Size matters: Smaller molecules allow a tighter packing density on solid surfaces for improved signal-to-noise in assays, such as SPR or ELISA.

http://www.dddmag.com/sites/dddmag.com/files/AvactaAffimer%20stills_00006.jpg

Size matters: Smaller molecules allow a tighter packing density on solid surfaces for improved signal-to-noise in assays, such as SPR or ELISA.

 

In the current genomic era of very accurate DNA analyses by in situ hybridization, DNA chip analyses, and deep sequencing, it is often assumed that antibodies have an analogous ability to identify molecular targets accurately. Nothing could be further from the truth. Proteomics as a field is still lagging behind its genomic counterpart in the level of detail we can achieve, the level of data we can collect and the overall levels of accuracy and reliability that the collected data represent.

From the estimated 20,000 human genes 100,000 different possible proteins have been predicted. What is more, the variation achieved via the post-translational modification of these proteins brings another layer of complexity to cellular signalling. All this means that while studying the genetic blueprint can offer insights into the cell, it is only through examining the functional protein units that we can comprehensively map the dynamic interactions that occur within the cell to drive an organism or disease process.

 

Why not use antibodies?

Antibodies form the basis of molecular recognition in proteomics, whether this is to identify a protein within a complex mixture or label a specific protein within a cell. Both their target specificity and high binding capacity have made these molecules fantastically useful tools within diagnostics. However, the large majority of commercially available antibodies are for use as reagents in research and development, where they are simply not as well validated and issues with their manufacture have created problems that have hindered drug development.

It has proven next to impossible to develop antibodies to certain targets. This may be because of their high homology to the host protein, so the immune system fails to recognise them as different, or due to antigen processing resulting in the loss of post-translational modifications or discontinuous epitopes. However, without the necessary antibodies to investigate these targets the corresponding research avenues have remained closed and key drug targets may have been missed.

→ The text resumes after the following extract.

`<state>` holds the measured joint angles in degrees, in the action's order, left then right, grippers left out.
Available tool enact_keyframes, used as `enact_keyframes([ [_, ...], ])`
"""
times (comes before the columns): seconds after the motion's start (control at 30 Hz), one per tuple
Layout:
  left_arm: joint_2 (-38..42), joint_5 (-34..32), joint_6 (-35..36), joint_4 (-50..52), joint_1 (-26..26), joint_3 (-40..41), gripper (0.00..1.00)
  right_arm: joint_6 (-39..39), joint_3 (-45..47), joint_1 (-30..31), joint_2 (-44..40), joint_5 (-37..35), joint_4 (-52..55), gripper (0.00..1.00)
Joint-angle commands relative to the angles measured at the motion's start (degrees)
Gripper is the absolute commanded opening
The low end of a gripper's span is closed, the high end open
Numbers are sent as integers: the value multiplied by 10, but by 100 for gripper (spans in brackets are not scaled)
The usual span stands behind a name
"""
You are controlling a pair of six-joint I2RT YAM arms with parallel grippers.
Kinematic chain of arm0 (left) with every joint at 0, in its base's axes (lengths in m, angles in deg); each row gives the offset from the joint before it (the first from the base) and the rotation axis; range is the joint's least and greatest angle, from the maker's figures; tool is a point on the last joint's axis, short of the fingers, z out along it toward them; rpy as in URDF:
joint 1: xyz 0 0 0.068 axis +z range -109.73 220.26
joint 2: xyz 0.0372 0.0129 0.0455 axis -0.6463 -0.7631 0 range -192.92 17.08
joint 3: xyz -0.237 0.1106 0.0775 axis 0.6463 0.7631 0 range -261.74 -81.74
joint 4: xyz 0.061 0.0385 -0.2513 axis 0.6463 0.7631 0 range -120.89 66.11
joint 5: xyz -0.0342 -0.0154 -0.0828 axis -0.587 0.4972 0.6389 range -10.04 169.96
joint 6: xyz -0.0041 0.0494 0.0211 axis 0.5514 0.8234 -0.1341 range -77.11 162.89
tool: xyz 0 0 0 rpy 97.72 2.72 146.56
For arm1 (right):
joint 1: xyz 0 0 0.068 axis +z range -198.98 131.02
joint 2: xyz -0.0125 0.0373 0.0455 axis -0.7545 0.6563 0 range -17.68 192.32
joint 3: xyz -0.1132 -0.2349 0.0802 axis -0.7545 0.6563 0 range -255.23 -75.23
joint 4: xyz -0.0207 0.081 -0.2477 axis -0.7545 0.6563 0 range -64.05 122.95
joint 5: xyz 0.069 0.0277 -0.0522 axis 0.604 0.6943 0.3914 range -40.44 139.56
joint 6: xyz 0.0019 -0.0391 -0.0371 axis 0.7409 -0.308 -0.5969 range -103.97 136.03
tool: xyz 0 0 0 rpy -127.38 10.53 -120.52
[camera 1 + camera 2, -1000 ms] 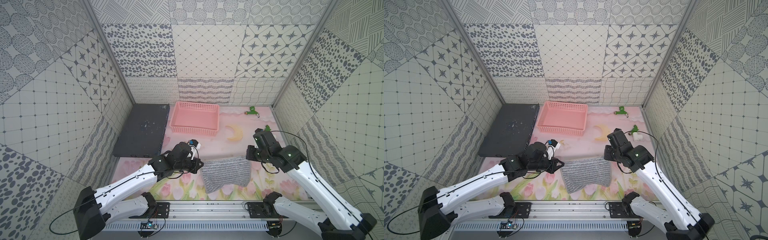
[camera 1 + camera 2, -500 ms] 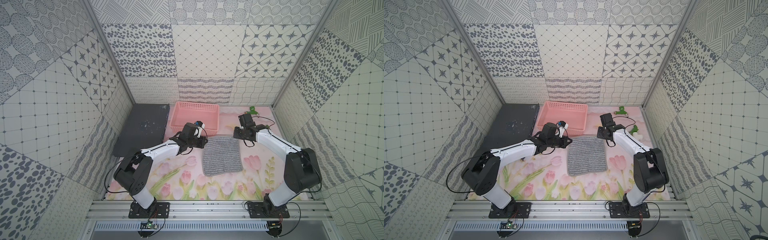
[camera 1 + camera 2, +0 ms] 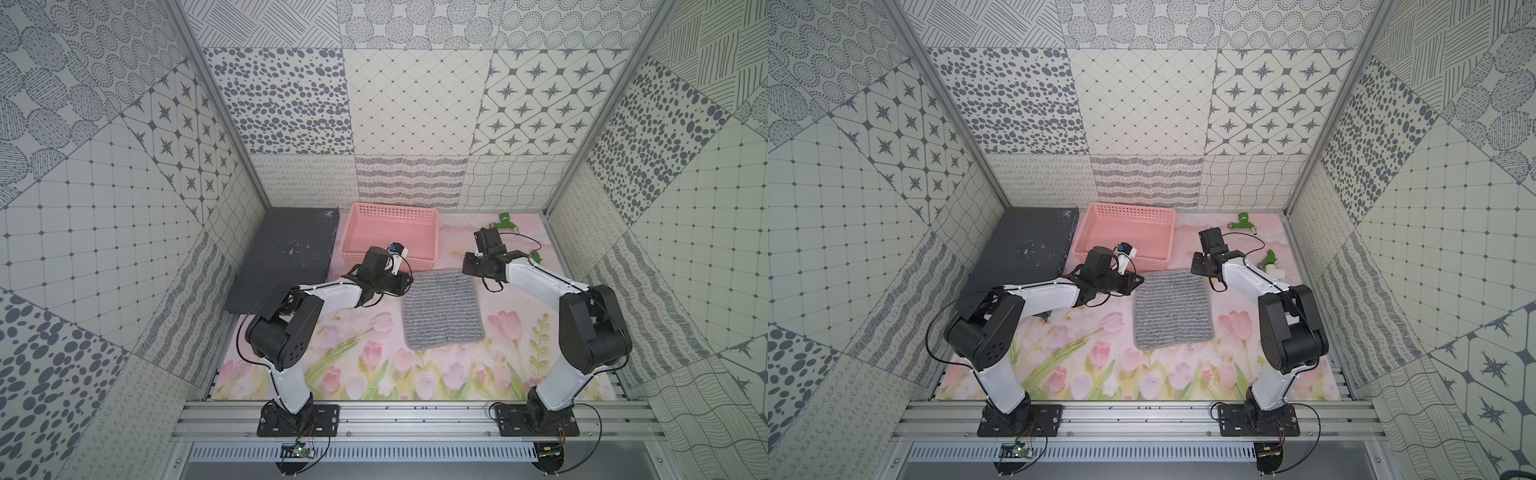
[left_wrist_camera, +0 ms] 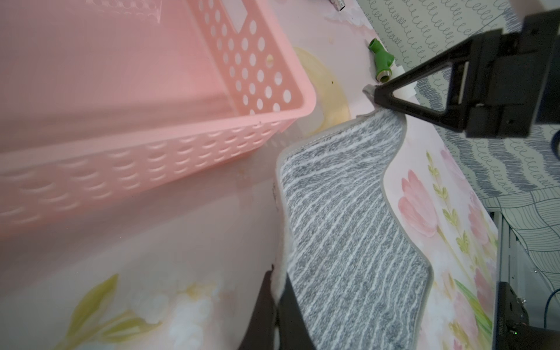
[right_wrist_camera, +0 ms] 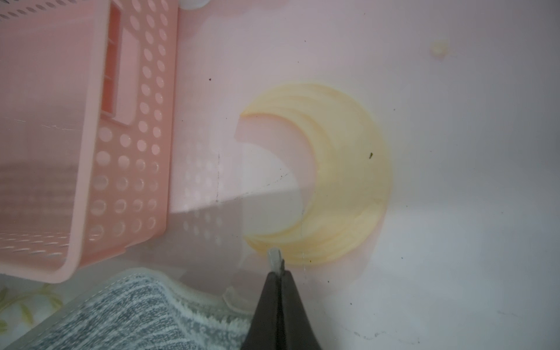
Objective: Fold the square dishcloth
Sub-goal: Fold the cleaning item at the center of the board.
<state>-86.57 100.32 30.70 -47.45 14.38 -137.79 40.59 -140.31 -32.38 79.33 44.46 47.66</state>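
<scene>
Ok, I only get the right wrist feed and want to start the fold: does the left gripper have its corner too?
Observer: Yes, the left gripper is shut on the square dishcloth's other far corner.
Operator: Is the rest lying flat?
Observer: In both top views it lies spread as one square on the floral mat, unfolded.
Operator: Anything near my arm?
Observer: A green pipe fitting lies beside the right arm, apart from the cloth.

Crowded at 12, open at 6
Pink basket (image 3: 395,208) just beside the dishcloth (image 3: 442,311) at 11 o'clock; green fitting (image 3: 1268,258) near at 2; floral mat (image 3: 415,374) lies bare toward 6 o'clock.
</scene>
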Motion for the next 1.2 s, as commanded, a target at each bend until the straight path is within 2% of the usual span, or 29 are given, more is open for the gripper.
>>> enact_keyframes([
  [0.0, 22, -26, 49, -43, 2, 34, 0, -8, 20, -8, -31, -8, -31, 0],
  [0.13, 32, -16, 48, -59, 3, 57, 0, -9, 41, -8, -47, 0, -45, 0],
  [0.6, 86, 16, 28, -212, 1, 185, 0, -24, 130, -8, -133, 36, -142, 0],
  [0.8, 105, 17, 23, -220, -12, 214, 0, -7, 168, -8, -161, 48, -147, 0],
  [1.17, 156, -29, 22, -215, -66, 273, 0, 19, 251, -8, -223, 51, -153, 0],
])
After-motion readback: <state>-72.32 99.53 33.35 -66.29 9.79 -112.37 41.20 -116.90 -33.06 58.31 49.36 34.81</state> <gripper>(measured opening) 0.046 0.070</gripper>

Almost worse than lacking the necessary research tools is the problem of antibody reproducibility. Matthias Uhlen revealed that of the 5,436 antibodies tested as part of the Protein Atlas project over 50 percent failed to recognize their target in at least one of two commonly used assays. Antibodies that are not specific to their target or do not recognize their target at all are responsible for increasing the cost of biological research, with an estimated $800 million spent globally every year on bad antibodies. Many published studies have had to be retracted due to antibody-derived error and those that remain unidentified in the literature will continue to lead researchers down blind alleys. This level of misinformation in the published literature is not just hindering the progression of the field, but possibly even sending it backwards and costing more than is needed — an issue not to be taken lightly when so many research budgets are coming under the knife.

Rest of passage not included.